On Race and Hate Crimes Against Disabled Victims

Melissa Stoddard, light brown skinned natural brown haired
biracial autistic holds a mirror and smiles wearing a pink
two-toned sweater and a rainbow clown wig at McIver
Education Center, Greensboro, NC photo credit Herald Tribune
Melissa Stoddard, pictured on the left, is one of the murder victims who I keep writing about because I will always feel that she was ignored in the worst way by the Autism community after her murder. She is, to quote the Herald Tribune, “The Girl Who No One Saved.” A young and vibrant 11-year-old autistic girl, she was slowly starved, tortured, strapped to a board and left in an empty pool in her family’s backyard at all hours until she died.

I will always be furious about the fact that Melissa was happy with her mother and her school in Greensboro, North Carolina, and that it was the very stepmother who abused and murdered her who called Child Protective Services on her intellectually disabled brother, accusing him of molesting Melissa.

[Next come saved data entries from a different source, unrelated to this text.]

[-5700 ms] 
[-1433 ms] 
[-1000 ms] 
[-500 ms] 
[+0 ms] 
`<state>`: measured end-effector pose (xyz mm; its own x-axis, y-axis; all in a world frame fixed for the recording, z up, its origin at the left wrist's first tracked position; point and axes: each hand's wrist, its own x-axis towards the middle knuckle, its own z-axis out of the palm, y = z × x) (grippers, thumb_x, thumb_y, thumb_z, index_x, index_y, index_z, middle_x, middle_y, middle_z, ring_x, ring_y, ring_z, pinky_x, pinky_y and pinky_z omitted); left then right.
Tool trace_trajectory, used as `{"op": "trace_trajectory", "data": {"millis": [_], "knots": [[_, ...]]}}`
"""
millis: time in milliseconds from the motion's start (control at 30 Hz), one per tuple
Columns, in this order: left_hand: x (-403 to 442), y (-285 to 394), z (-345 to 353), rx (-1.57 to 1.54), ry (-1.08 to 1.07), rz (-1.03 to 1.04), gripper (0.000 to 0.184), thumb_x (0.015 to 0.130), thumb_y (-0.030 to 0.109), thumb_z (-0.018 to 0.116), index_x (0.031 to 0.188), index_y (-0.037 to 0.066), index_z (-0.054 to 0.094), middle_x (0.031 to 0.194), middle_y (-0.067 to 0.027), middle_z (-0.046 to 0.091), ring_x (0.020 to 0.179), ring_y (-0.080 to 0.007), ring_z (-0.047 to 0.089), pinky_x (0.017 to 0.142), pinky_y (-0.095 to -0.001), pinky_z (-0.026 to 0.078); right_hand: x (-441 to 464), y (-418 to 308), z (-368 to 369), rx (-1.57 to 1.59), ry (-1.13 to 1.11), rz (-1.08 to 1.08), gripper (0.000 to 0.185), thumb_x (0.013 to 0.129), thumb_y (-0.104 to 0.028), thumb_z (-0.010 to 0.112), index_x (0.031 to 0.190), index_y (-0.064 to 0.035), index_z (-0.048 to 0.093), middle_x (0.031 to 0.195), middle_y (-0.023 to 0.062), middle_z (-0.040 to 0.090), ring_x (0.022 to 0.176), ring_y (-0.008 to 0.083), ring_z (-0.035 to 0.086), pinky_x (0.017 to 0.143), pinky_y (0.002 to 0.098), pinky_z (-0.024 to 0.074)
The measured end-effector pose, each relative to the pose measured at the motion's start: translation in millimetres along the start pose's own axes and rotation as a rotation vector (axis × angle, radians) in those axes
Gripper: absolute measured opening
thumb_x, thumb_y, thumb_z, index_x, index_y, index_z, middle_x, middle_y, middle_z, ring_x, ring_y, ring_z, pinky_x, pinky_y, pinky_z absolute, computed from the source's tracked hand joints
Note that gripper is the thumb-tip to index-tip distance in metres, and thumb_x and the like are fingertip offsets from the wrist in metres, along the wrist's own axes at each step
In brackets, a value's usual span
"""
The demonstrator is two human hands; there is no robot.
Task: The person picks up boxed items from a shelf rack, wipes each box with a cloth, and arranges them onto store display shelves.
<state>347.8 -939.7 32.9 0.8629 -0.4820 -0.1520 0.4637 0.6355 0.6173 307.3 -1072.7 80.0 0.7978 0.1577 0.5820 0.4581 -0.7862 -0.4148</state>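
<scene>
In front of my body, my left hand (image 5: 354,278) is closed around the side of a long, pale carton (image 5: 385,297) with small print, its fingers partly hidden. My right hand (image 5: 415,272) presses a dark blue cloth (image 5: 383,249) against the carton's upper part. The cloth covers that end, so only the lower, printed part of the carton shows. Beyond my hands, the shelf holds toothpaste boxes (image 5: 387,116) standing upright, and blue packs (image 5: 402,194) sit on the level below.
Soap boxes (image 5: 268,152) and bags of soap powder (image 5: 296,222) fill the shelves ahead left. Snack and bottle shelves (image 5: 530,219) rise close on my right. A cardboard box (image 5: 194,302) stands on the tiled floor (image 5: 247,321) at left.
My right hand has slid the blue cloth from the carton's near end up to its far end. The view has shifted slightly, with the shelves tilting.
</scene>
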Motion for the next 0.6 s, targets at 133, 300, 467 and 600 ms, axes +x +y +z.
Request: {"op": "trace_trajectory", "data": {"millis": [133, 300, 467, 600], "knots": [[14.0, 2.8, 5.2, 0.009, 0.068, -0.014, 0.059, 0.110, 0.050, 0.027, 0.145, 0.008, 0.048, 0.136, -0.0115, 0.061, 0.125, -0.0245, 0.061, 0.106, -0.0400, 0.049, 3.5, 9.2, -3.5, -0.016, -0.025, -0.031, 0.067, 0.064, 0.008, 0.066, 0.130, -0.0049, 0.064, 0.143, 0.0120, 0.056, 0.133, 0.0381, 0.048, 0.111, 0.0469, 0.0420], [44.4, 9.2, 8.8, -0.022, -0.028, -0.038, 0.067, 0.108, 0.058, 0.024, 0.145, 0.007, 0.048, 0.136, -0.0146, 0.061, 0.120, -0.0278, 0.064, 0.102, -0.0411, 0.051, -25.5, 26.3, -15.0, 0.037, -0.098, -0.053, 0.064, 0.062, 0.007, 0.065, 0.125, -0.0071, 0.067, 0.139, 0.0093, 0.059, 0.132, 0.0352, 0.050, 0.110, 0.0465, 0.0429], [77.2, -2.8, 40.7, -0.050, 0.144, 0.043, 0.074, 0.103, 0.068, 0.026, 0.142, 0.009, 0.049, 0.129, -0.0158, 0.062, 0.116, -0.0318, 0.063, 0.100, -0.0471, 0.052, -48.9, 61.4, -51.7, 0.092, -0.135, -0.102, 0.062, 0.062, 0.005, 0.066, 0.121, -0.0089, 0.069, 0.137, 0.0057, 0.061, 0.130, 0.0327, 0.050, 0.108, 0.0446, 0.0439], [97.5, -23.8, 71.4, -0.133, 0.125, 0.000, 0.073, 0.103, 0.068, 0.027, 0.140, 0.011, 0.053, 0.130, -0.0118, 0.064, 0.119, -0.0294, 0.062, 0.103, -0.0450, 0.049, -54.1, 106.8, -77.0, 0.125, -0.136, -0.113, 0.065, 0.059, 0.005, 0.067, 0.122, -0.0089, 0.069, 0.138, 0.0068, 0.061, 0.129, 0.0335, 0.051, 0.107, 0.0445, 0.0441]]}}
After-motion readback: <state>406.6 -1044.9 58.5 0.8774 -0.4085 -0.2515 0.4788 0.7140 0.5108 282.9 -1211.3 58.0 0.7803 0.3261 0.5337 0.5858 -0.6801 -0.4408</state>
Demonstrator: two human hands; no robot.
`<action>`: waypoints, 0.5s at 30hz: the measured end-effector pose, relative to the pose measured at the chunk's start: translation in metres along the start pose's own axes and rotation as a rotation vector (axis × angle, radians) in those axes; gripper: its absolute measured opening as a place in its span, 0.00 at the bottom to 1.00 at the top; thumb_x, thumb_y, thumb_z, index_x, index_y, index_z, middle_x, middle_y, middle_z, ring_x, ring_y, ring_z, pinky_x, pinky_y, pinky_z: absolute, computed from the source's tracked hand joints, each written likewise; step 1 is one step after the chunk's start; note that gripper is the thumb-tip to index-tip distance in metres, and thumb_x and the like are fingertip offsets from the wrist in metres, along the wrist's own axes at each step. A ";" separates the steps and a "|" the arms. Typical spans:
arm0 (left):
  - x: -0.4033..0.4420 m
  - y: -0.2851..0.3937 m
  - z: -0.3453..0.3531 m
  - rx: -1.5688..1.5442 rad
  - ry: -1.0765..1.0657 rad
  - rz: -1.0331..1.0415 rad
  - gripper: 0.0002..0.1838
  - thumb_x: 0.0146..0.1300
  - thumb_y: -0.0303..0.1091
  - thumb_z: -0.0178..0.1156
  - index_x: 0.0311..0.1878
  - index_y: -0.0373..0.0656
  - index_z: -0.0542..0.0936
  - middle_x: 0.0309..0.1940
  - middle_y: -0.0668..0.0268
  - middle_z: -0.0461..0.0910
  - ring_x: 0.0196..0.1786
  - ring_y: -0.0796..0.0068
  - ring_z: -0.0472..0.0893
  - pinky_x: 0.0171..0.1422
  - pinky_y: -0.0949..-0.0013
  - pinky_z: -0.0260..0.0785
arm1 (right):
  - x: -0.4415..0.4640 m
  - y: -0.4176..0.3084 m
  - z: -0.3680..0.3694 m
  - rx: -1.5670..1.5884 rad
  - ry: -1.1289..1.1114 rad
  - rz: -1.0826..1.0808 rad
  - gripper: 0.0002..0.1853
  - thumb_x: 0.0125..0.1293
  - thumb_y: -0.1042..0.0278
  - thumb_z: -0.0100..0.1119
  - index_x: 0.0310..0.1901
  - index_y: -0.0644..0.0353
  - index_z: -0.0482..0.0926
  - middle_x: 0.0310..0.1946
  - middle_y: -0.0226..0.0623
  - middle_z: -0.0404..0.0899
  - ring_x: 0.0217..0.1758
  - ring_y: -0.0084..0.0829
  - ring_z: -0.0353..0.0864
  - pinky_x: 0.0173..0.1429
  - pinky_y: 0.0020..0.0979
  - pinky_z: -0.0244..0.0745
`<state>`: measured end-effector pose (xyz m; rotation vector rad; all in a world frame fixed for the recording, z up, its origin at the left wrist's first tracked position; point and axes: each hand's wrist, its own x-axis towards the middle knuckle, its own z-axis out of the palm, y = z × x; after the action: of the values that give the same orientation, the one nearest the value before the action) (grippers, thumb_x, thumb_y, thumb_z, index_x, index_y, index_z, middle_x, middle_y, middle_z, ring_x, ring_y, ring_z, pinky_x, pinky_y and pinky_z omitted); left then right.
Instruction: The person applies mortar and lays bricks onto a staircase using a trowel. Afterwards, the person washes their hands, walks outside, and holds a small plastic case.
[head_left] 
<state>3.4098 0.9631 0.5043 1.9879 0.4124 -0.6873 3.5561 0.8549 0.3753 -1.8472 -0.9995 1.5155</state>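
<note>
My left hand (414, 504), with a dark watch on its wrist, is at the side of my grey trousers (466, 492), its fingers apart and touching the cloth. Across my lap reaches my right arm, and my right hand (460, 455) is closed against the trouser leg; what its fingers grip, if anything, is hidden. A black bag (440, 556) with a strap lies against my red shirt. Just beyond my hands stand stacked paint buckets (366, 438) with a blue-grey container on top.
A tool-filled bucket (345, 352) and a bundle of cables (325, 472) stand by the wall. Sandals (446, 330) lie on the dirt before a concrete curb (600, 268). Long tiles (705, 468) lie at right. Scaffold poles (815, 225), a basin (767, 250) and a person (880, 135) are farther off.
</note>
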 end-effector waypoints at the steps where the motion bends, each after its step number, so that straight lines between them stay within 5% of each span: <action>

I believe the acts of Melissa’s father and stepmother witnessed and related by Melissa’s white stepbrothers should have been adjudicated as hate crimes. The Autism community that continues to roar in outrage at the commuting of Dorothy Spourdalakis' sentence for the brutal stabbing murder of her nonspeaking autistic son Alex simply did not care enough to pursue this.

Could this be because she was not white but the perpetrators of her torture and murder were?

The abuse, neglect, and murder of Melissa Stoddard are sadder in that everyone in Florida, regardless of political affiliation or approach to disability, was equally outraged by her torture and murder. Only the Autism community casts Melissa aside, with the exception of listing her name among the countless numbers of disabled people murdered by parents.

Today, I'm reading in the news that there was a violent assault on a disabled white adult male presenting victim named in some news sources as Austin Hilbourn broadcast on Facebook live. The young woman who live broadcasted it and the suspects responsible have been arrested. The victim was taken to the hospital for treatment. The press seems to be spending very little time wondering about the state of mental and physical health of the victim. I have not seen the video of the assault nor read more than the barest details. But here is why I'm bringing this up today. Those arrested were charged with a hate crime. Should they have been?

Well, of course, they should have been charged with a hate crime! Yes, this is a hate crime against a disabled young man done because of his disability and should be adjudicated as such. Yes, it was made worse by the anti-Trump slurs but those slurs were added to justify the crimes committed and are not the hate crime in and of themselves and this is critically important. This is not about Trump. This is violence against disabled people.

Now is where I state emphatically, no, not every African-American teen in America is culpable for this crime. No, African-American youth is no more dangerous, hate-filled, violent or cruel targeting vulnerable victims than white American youth. We hear about horrific crimes of this nature against disabled youth every month. Many crimes go unreported because prosecutors won't pursue them or parents don't press charges against the criminals responsible. Let me digress a minute and give an example of another horrific crime against a disabled teen where the perpetrators also used a current event to draw attention to their act of violence and broadcast their crime on the Internet.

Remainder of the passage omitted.